Astaka dan Batara menyelesaikan makan dengan cepat. Mereka harus mengurus sesuatu sebelum mereka pergi besok. Paduka Karkasa dan Nyai Kinasih memberi restu dan doa sebelum kepergian mereka. Saat Astaka lewat di belakangku, aku berbalik untuk berbisik supaya ia tidak pergi tanpa berpamitan.
Aku mulai ketakutan. Takut tentang apapun itu. Takut akan tujuanku mendekatkan Danastri ke rakyatnya. Takut tentang Safield kedepannya. Takut tentang perjodohan yang sedang berlangsung. Takut tentang orang-orang yang menginginkan Danastri mati.
Mereka tidak menyebutkan apapun tentang pernikahan. Pembicaraan seolah berlangsung kalau aku dan Lingga akan berteman dan membangun bisnis bersama. Semua orang juga tahu bahwa maksudnya lebih dari itu.
Beberapa orang sudah pamit mengundurkan diri. Sebagian kembali berkegiatan, sebagian kembali ke kamar masing-masing, sebagian menghilang tidak tahu ke mana. Ayah, paman Janitra, dan beberapa pria lainnya pergi ke ruang duduk untuk mengobrol.
Di meja tempat aku duduk sisa aku dan Dewani. Tidak perlu berpamitan ketika kami akan pergi. Dewani mengamit lenganku saat berjalan ke luar ruang makan, menarikku menuju ruang belajar.
"Dewani, kamu duluan saja, ya?"
Dewani mengerutkan keningnya. "Mbak Astri mau cari Mas Astaka?"
"Iya, sebentar aku harus bicara. Sura pasti sudah menunggu di ruang belajar." Sura, anak kedua paman Parwoko.
Dia terlihat diam untuk menimbang-nimbang. "Iya, baiklah." Dewani mengangguk lalu pergi.
Aku berbohong. Untuk apa pula aku mencari Astaka. Dia akan menemuiku sebelum berangkat. Aku berjalan kembali ke kamar supaya Astaka tidak repot harus mencariku ke mana. Setelah apapun yang terjadi, aku tidak ingin ditinggal begitu saja.

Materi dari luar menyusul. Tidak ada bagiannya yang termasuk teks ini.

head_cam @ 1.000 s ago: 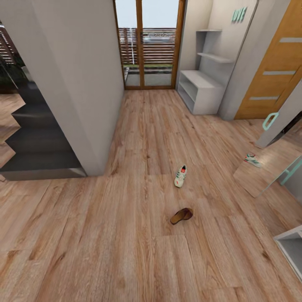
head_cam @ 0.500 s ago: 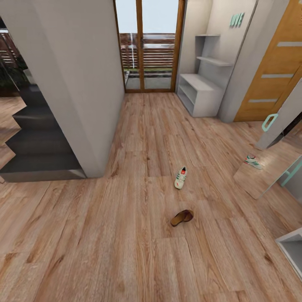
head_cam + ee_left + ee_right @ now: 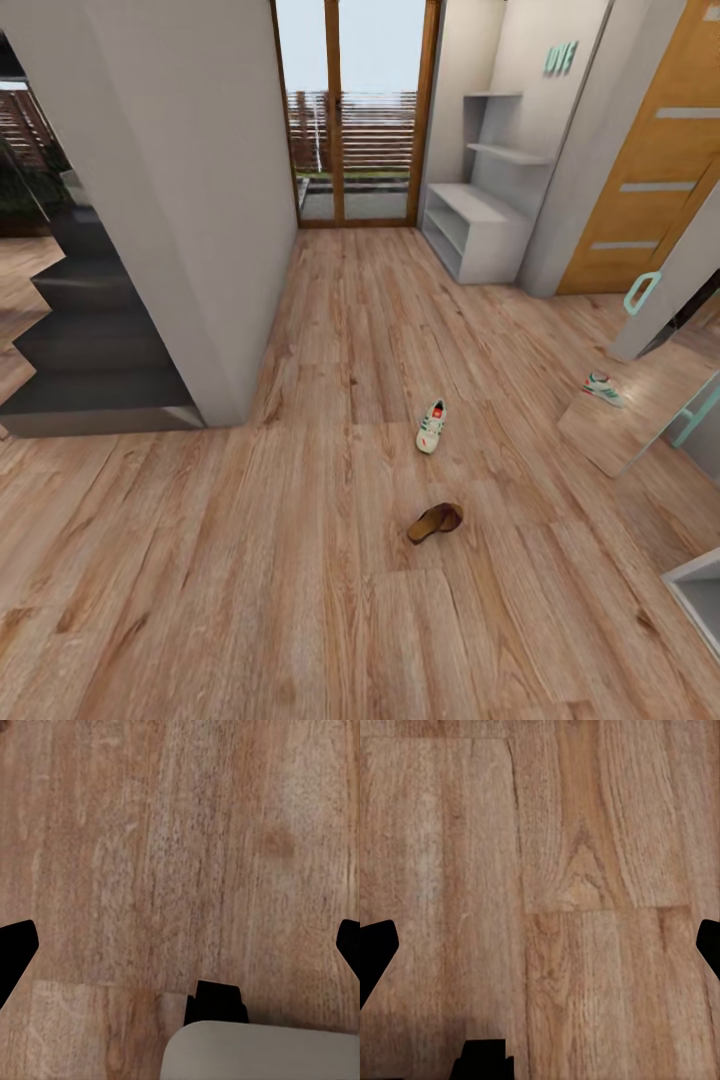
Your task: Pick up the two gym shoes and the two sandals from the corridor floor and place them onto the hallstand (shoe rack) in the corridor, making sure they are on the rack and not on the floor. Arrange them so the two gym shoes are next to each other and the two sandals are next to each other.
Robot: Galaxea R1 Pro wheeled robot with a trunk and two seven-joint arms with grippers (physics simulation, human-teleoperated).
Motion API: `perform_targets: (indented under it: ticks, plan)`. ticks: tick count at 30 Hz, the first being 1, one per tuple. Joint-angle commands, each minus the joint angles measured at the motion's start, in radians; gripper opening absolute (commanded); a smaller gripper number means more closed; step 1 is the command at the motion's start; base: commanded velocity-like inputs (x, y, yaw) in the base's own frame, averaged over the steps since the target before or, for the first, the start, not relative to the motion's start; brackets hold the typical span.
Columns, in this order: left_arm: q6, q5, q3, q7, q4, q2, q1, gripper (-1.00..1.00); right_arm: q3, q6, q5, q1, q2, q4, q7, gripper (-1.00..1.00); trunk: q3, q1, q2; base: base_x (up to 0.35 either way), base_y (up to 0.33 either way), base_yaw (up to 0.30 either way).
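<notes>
You are approaching: a gym shoe (image 3: 431, 426) and a brown sandal (image 3: 434, 521) lie ahead on the corridor floor (image 3: 300, 560), hallstand (image 3: 477, 228) far beyond. Both pincers hang spread, empty. Next, drive nearer and reach down.

The head camera looks from high up, forward and down along the corridor floor (image 3: 330, 480), with the glass door (image 3: 355, 110) at twelve o'clock and the hallstand (image 3: 478, 228) near one o'clock. Both wrist cameras face straight down, close over the wood planks (image 3: 180, 855) (image 3: 555, 870), which all three views share.
</notes>
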Motion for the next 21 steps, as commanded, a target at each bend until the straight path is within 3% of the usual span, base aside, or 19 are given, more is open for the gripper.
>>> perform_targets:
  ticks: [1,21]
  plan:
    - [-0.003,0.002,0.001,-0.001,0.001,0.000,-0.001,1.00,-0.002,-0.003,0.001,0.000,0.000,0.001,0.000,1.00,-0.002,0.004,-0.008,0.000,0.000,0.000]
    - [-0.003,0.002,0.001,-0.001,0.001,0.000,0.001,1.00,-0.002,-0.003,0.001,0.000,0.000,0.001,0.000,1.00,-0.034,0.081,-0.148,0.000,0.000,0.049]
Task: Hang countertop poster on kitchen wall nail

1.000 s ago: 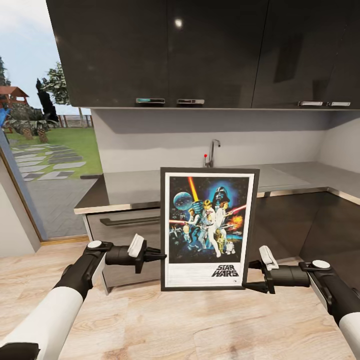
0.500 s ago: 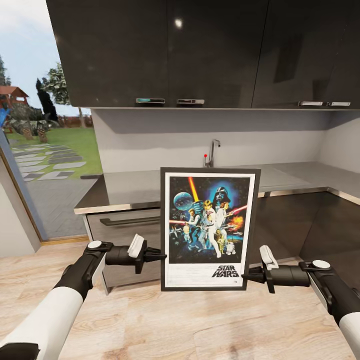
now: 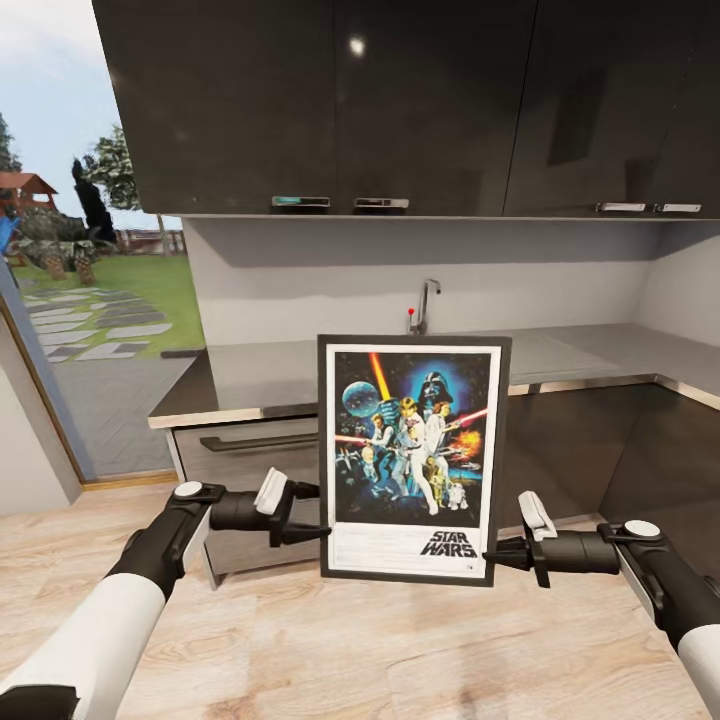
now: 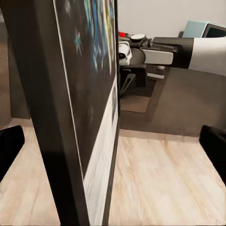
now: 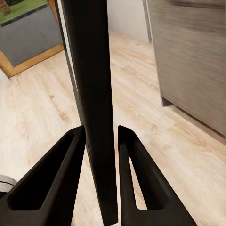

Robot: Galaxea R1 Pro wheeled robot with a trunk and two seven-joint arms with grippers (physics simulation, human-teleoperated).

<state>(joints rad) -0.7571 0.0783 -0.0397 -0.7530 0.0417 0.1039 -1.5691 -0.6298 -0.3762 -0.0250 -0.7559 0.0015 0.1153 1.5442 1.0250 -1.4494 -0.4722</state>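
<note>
The poster (image 3: pixel 412 458) stands upright in the air over the wooden floor, in front of the kitchen countertop (image 3: pixel 260 375). It shows colourful figures on dark blue inside a white border and black frame. My right gripper (image 3: pixel 492 555) is shut on its lower right edge; the right wrist view has both fingers (image 5: pixel 136 169) pressed against the black frame edge (image 5: pixel 92 70). At the poster's lower left edge my left gripper (image 3: pixel 311 512) is open. Its fingertips (image 4: pixel 9 148) stand wide apart on either side of the poster (image 4: pixel 80 94).
Glossy dark upper cabinets (image 3: pixel 400 100) hang above the countertop, which carries a chrome tap (image 3: pixel 428 300). Dark lower cabinets and a drawer front (image 3: pixel 250 450) stand just behind the poster. A glass door (image 3: pixel 80 300) to the garden is at left. Wooden floor (image 3: pixel 350 650) lies below.
The right gripper has shut on the poster's right edge. The left gripper has opened off the left edge. The poster has shifted slightly left.
</note>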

Endrasuta cukup handal dan bisa mengambil keputusan. Giyarto juga tidak ada masalah. Tapi penyusup yang belum tertangkap, orang yang melempari Ambar dengan batu tajam, dan Lawana serta kawanannya tetap membuatku khawatir. Belum lagi Datyani. Ditambah lagi Safield dan kini ada Lingga.
Poin permasalahannya kenapa harus Danastri. Aku berada di sini karena Danastri kabur dari rumah karena ada bangsawan yang datang melamar Danastri. Mungkin lebih dari satu bulan aku di sini, tidak pernah sekalipun ada yang datang melamar Datyani atau Denurtri. Kalau aku harus mempertanyakan hal ini- pada siapa?
Aku berjalan memutar tidak melwati ruang duduk utama karena digunakan Paduka Karkasa dan para tamunya. Mati aku jika tiba-tiba dipanggil untuk ikut duduk di sana. Gelang yang ada di tangan kiriku aku putar-putar sambil terus berjalan cepat menuju kamar sebelum tiba-tiba ada yang meneriakiku untuk bergabung duduk.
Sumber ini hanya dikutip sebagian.